RFC 2580 Section 7.3 specifies rules that apply to revisions of
capabilities statements. The following guideline corrects an
omission from these rules:
- RFC 2580 should (but does not) recommend that VARIATION clauses
specifying support for the original set of values be added to a
capabilities statement when enumerated INTEGER objects or BITS
objects referenced by the capabilities statement have enumerations
added, assuming that no such clauses are already present. This is
necessary in order to avoid a silent change to the meaning of the
capabilities statement.
In certain exceptional situations the cost of strictly following the
SMIv2 rules governing MIB modules revisions may exceed the benefit.
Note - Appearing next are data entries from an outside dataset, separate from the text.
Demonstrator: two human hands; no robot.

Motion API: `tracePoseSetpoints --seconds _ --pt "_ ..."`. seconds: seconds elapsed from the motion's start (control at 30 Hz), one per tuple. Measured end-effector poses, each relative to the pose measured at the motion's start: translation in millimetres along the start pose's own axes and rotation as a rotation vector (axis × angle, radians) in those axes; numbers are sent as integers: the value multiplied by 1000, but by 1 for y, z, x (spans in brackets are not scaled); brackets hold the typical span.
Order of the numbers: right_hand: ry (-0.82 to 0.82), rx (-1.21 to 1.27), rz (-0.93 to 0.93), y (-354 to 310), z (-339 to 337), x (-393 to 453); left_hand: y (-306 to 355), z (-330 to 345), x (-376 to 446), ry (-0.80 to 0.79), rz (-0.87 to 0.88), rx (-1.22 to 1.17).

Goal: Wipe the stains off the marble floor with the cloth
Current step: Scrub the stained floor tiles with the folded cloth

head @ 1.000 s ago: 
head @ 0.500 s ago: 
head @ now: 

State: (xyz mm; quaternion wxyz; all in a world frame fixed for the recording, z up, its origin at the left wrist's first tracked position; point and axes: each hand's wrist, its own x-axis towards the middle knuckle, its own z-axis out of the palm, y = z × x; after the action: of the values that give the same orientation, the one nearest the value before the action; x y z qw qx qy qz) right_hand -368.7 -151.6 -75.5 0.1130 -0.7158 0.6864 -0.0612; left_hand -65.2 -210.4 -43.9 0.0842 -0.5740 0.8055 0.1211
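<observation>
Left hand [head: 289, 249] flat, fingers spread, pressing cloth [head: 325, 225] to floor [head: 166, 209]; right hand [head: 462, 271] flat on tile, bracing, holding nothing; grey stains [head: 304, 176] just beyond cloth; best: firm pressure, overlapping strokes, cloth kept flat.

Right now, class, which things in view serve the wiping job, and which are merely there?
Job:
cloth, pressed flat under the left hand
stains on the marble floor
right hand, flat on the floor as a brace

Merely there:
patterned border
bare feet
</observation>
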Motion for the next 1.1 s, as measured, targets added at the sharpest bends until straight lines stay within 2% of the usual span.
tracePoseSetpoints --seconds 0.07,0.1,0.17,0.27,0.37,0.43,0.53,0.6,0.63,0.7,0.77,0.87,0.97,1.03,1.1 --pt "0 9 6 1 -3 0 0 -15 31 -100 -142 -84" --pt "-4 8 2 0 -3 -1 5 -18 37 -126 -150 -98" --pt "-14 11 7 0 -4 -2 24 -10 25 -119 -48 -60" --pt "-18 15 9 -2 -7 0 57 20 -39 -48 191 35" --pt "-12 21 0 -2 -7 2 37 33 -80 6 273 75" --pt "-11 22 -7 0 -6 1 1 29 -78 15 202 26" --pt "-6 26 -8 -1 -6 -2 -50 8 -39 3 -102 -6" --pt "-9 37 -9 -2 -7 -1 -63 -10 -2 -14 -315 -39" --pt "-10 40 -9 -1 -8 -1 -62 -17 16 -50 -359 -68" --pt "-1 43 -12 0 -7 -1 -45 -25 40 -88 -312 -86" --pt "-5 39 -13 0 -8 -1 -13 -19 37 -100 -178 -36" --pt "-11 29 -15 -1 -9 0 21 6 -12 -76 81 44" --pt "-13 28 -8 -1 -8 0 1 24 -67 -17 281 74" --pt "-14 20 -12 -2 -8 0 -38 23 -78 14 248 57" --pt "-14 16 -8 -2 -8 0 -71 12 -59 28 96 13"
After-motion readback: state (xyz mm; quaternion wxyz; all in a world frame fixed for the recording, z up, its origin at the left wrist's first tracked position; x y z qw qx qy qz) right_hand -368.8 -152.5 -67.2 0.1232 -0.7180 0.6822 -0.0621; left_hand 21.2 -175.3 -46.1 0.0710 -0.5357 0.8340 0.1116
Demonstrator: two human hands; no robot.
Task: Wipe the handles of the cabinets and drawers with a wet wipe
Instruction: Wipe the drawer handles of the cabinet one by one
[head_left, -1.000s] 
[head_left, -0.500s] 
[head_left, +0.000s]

In such cases the rules can be waived, but when that is done both the
change and the justification for it MUST be thoroughly documented.
One example is provided by Section 3.1.5 of RFC 2863, which documents
the semantic change that was made to ifIndex in the transition from
MIB-II [RFC1213] to the IF-MIB [RFC2863] and provides a detailed
justification for that change. Another example is provided by the
REVISION clause of the SONET-MIB [RFC2558] that documents raising the
MAX-ACCESS of several objects to read-write while adding MIN-ACCESS
of read-only for compatibility with the previous version [RFC1595].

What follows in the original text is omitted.